# Have there been any studies on the health impacts of prolonged high G?

If you are flying to Mars or elsewhere, and you want to use a centrifuge to 'make 1G' to keep the passengers healthy, why not increase it (slowly) so they are actually at 2G's? Seems like this would make the passengers stronger.

Does higher gravity = more healthy?

• Mass constraints is a reason not to. Doubling the radius of a spin hab makes it more massive. Also puts more pascals on the spokes which means a sturdier structure is necessary. It may be that less than a g can keep the astronauts healthy. To get the astronauts used to Mars gravity, that's what I'd set the spin hab for Mars bound astronauts. – HopDavid Sep 25 '15 at 16:09
• @HopDavid good points, but why not just spin the hab faster rather then make it bigger? – James Jenkins Sep 25 '15 at 16:13
• There's some controversy to how many rpm's humans can work comfortably in. DiZio and others seem to believe we can get used to 4 or 5 rpm's. Artificial gravity is $\omega^2r$ so doubling angular velocity gives us 4 times as much weight. But while ramping up $\omega$ may cut needed radius, more newtons still means more massive structure. – HopDavid Sep 25 '15 at 22:09

Contrary to small animals, now that the human being has stand up on their feet, their brain is located much higher than their heart, but the brain still continuously needs blood.

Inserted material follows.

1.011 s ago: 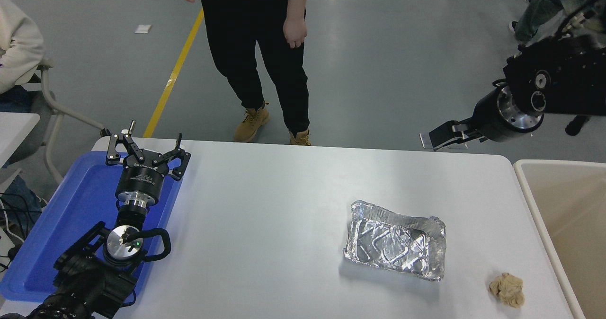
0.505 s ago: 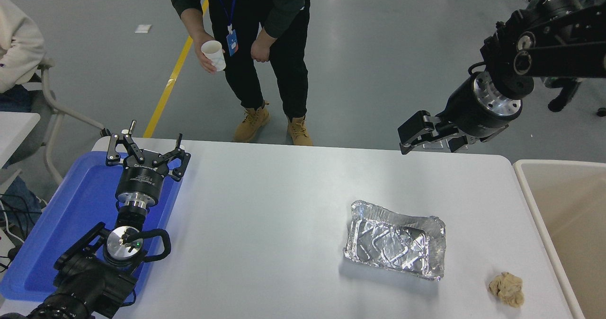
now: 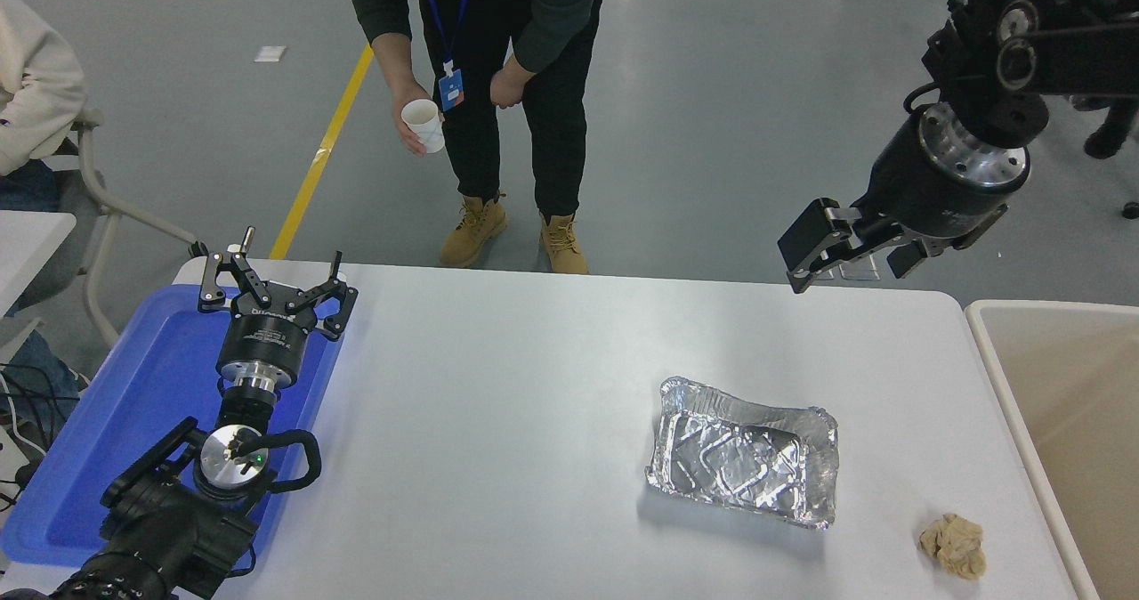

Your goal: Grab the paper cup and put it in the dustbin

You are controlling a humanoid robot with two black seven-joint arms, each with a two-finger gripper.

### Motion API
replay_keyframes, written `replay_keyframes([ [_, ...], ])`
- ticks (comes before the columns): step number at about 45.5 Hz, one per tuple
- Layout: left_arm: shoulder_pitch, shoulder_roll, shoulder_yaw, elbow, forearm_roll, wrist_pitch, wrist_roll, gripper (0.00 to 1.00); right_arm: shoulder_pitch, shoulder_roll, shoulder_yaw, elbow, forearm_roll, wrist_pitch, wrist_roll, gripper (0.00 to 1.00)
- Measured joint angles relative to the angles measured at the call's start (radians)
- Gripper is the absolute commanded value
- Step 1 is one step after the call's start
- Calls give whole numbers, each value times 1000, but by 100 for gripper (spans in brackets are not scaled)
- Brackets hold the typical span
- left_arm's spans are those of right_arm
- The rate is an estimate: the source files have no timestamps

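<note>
The paper cup (image 3: 424,125) is small and white, and a person standing beyond the table's far edge holds it in one hand above the floor. The dustbin (image 3: 994,360) is a big cream-beige bin at the table's right edge, only partly in view. My right gripper (image 3: 847,263) hangs open and empty in the air over the far right edge of the table, well right of the cup and up-left of the bin. My left gripper (image 3: 276,272) is parked open over the blue tray (image 3: 151,386) at the lower left.
A crinkled silver foil tray (image 3: 743,462) lies right of the table's centre. A crumpled tan paper wad (image 3: 954,544) lies near the front right corner. Another person sits at the far left (image 3: 36,75).
The person has leaned forward and brought the cup lower and closer to the table. My right arm swung left towards the table's far edge, then back a little to the right. The left arm is still.
</note>
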Motion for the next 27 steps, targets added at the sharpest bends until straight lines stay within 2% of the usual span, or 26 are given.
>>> replay_keyframes([
  [14, 0, 0, 0, 0, 0, 0, 0, 100, 41, -35, -41, 39, 10, 8, 0, 100],
  [27, 0, 0, 0, 0, 0, 0, 0, 100, 51, -38, -58, 50, 89, 9, 0, 100],
])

Under increased vertical acceleration, the blood pressure must be increased to maintain brain irrigation. This has been studied in the past:

The Biology of Human Survival: Life and Death in Extreme Environments, Claude A. Piantadosi:

Human volunteers have tolerated 1.5g for seven days with no apparent ill effects. However, after just twenty-four hours at 2g, evidence of significant fluid imbalance is detectable. At 3g to 4g fatigue is limiting, and above 4g cardiovascular factors limit g tolerance.